Work to complete
Write the whole listing out again, word for word.

--

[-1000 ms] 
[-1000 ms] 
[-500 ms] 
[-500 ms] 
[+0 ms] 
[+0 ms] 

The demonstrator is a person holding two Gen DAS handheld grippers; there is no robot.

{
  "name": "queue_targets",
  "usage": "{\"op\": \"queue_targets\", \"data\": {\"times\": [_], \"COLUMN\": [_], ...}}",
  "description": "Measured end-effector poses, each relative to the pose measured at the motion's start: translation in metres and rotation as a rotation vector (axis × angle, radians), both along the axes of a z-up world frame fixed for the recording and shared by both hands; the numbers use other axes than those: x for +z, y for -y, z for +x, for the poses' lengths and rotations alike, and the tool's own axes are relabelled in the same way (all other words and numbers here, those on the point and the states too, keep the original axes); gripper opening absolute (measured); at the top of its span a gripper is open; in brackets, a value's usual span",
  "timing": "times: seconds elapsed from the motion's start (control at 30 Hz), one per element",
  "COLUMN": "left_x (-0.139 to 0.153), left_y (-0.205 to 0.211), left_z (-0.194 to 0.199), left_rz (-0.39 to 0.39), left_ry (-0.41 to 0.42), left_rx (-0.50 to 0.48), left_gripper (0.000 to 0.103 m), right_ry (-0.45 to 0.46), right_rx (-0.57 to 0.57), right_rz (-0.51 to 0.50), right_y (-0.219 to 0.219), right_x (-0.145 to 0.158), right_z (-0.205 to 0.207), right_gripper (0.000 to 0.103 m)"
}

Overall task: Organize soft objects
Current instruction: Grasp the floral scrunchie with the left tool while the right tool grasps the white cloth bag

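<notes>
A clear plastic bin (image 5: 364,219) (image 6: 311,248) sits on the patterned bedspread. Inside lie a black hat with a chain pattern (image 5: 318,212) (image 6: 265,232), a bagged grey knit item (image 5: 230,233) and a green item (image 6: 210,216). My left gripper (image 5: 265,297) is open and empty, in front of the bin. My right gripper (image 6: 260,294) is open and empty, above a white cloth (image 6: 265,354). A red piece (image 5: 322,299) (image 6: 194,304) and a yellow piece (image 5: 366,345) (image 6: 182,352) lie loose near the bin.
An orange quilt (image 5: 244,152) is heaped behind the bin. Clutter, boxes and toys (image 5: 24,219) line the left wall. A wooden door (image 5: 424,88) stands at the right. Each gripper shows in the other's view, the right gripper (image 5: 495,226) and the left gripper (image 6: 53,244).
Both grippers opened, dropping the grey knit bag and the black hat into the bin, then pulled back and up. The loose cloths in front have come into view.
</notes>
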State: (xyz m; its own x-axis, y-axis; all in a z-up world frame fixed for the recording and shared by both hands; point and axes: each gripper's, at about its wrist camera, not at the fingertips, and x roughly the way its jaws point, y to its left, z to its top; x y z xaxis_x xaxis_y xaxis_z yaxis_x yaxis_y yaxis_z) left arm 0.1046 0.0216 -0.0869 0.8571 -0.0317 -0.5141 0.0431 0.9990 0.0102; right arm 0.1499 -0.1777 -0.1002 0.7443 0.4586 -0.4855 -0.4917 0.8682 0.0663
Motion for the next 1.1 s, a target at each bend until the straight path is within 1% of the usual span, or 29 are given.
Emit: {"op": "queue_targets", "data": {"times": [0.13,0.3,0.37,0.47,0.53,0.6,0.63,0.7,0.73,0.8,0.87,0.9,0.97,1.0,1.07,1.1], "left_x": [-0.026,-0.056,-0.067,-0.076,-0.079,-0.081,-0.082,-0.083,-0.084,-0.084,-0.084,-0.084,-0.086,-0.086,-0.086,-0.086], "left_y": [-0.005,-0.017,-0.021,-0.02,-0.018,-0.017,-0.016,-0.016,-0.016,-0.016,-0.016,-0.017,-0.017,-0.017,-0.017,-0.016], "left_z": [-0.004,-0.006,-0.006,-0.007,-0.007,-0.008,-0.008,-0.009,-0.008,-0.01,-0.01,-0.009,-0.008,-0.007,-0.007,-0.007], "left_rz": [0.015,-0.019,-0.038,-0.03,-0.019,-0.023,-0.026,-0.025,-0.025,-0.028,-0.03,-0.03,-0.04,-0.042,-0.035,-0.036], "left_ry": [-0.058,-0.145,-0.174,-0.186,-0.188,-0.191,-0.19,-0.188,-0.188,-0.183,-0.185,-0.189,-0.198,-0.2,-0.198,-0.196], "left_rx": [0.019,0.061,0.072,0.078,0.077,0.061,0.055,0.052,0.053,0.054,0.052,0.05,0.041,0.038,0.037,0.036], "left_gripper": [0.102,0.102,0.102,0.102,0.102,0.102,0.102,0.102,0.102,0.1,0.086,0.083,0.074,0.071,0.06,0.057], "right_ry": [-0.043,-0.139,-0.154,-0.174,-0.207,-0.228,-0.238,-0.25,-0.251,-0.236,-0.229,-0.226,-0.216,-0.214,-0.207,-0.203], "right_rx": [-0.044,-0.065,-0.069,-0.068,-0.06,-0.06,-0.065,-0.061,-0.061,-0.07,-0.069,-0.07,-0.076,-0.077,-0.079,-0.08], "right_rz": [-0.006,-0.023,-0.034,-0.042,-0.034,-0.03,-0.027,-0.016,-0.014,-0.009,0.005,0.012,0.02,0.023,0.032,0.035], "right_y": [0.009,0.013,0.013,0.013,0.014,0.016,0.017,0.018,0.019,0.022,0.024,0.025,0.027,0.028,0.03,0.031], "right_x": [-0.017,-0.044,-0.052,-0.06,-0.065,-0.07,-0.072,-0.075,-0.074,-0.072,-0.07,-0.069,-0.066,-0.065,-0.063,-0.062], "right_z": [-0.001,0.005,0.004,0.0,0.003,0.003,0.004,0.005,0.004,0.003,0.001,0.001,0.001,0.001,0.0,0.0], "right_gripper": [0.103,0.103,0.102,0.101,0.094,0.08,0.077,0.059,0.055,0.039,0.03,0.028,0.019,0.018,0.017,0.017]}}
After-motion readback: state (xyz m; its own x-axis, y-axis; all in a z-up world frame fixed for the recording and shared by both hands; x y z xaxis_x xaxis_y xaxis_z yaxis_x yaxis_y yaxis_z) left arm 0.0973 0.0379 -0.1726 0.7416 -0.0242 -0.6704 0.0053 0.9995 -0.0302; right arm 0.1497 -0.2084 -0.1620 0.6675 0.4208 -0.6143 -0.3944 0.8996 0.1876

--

Task output
[-1000 ms] 
[-1000 ms] 
[-500 ms] 
[-500 ms] 
[+0 ms] 
[+0 ms] 

The demonstrator is a person holding two Gen DAS handheld grippers; there is no robot.

{
  "name": "queue_targets",
  "usage": "{\"op\": \"queue_targets\", \"data\": {\"times\": [_], \"COLUMN\": [_], ...}}",
  "description": "Measured end-effector poses, each relative to the pose measured at the motion's start: translation in metres and rotation as a rotation vector (axis × angle, radians), both along the axes of a z-up world frame fixed for the recording and shared by both hands; the numbers use other axes than those: x for +z, y for -y, z for +x, for the poses' lengths and rotations alike, and the tool's own axes are relabelled in the same way (all other words and numbers here, those on the point and the states too, keep the original axes); gripper opening absolute (measured); at the top of its span a gripper is open; in brackets, a value's usual span",
  "timing": "times: seconds elapsed from the motion's start (control at 30 Hz), one per element",
  "COLUMN": "left_x (-0.139 to 0.153), left_y (-0.205 to 0.211), left_z (-0.194 to 0.199), left_rz (-0.39 to 0.39), left_ry (-0.41 to 0.42), left_rx (-0.50 to 0.48), left_gripper (0.000 to 0.103 m), right_ry (-0.45 to 0.46), right_rx (-0.57 to 0.57), right_rz (-0.51 to 0.50), right_y (-0.219 to 0.219), right_x (-0.145 to 0.158), right_z (-0.205 to 0.207), right_gripper (0.000 to 0.103 m)"
}

Overall task: Organize soft objects
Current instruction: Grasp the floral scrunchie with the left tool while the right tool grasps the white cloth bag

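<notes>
A clear plastic bin (image 5: 364,219) (image 6: 311,248) sits on the patterned bedspread. Inside lie a black hat with a chain pattern (image 5: 318,212) (image 6: 265,232), a bagged grey knit item (image 5: 230,233) and a green item (image 6: 210,216). My left gripper (image 5: 265,297) is open and empty, in front of the bin. My right gripper (image 6: 260,294) is open and empty, above a white cloth (image 6: 265,354). A red piece (image 5: 322,299) (image 6: 194,304) and a yellow piece (image 5: 366,345) (image 6: 182,352) lie loose near the bin.
An orange quilt (image 5: 244,152) is heaped behind the bin. Clutter, boxes and toys (image 5: 24,219) line the left wall. A wooden door (image 5: 424,88) stands at the right. Each gripper shows in the other's view, the right gripper (image 5: 495,226) and the left gripper (image 6: 53,244).
Both grippers opened, dropping the grey knit bag and the black hat into the bin, then pulled back and up. The loose cloths in front have come into view.
</notes>
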State: (xyz m; its own x-axis, y-axis; all in a z-up world frame fixed for the recording and shared by both hands; point and axes: each gripper's, at about its wrist camera, not at the fingertips, and x roughly the way its jaws point, y to its left, z to its top; x y z xaxis_x xaxis_y xaxis_z yaxis_x yaxis_y yaxis_z) left arm 0.1046 0.0216 -0.0869 0.8571 -0.0317 -0.5141 0.0431 0.9990 0.0102; right arm 0.1499 -0.1777 -0.1002 0.7443 0.4586 -0.4855 -0.4917 0.8682 0.0663
Motion for the next 1.1 s, a target at each bend until the straight path is within 1% of the usual span, or 29 are given.
Emit: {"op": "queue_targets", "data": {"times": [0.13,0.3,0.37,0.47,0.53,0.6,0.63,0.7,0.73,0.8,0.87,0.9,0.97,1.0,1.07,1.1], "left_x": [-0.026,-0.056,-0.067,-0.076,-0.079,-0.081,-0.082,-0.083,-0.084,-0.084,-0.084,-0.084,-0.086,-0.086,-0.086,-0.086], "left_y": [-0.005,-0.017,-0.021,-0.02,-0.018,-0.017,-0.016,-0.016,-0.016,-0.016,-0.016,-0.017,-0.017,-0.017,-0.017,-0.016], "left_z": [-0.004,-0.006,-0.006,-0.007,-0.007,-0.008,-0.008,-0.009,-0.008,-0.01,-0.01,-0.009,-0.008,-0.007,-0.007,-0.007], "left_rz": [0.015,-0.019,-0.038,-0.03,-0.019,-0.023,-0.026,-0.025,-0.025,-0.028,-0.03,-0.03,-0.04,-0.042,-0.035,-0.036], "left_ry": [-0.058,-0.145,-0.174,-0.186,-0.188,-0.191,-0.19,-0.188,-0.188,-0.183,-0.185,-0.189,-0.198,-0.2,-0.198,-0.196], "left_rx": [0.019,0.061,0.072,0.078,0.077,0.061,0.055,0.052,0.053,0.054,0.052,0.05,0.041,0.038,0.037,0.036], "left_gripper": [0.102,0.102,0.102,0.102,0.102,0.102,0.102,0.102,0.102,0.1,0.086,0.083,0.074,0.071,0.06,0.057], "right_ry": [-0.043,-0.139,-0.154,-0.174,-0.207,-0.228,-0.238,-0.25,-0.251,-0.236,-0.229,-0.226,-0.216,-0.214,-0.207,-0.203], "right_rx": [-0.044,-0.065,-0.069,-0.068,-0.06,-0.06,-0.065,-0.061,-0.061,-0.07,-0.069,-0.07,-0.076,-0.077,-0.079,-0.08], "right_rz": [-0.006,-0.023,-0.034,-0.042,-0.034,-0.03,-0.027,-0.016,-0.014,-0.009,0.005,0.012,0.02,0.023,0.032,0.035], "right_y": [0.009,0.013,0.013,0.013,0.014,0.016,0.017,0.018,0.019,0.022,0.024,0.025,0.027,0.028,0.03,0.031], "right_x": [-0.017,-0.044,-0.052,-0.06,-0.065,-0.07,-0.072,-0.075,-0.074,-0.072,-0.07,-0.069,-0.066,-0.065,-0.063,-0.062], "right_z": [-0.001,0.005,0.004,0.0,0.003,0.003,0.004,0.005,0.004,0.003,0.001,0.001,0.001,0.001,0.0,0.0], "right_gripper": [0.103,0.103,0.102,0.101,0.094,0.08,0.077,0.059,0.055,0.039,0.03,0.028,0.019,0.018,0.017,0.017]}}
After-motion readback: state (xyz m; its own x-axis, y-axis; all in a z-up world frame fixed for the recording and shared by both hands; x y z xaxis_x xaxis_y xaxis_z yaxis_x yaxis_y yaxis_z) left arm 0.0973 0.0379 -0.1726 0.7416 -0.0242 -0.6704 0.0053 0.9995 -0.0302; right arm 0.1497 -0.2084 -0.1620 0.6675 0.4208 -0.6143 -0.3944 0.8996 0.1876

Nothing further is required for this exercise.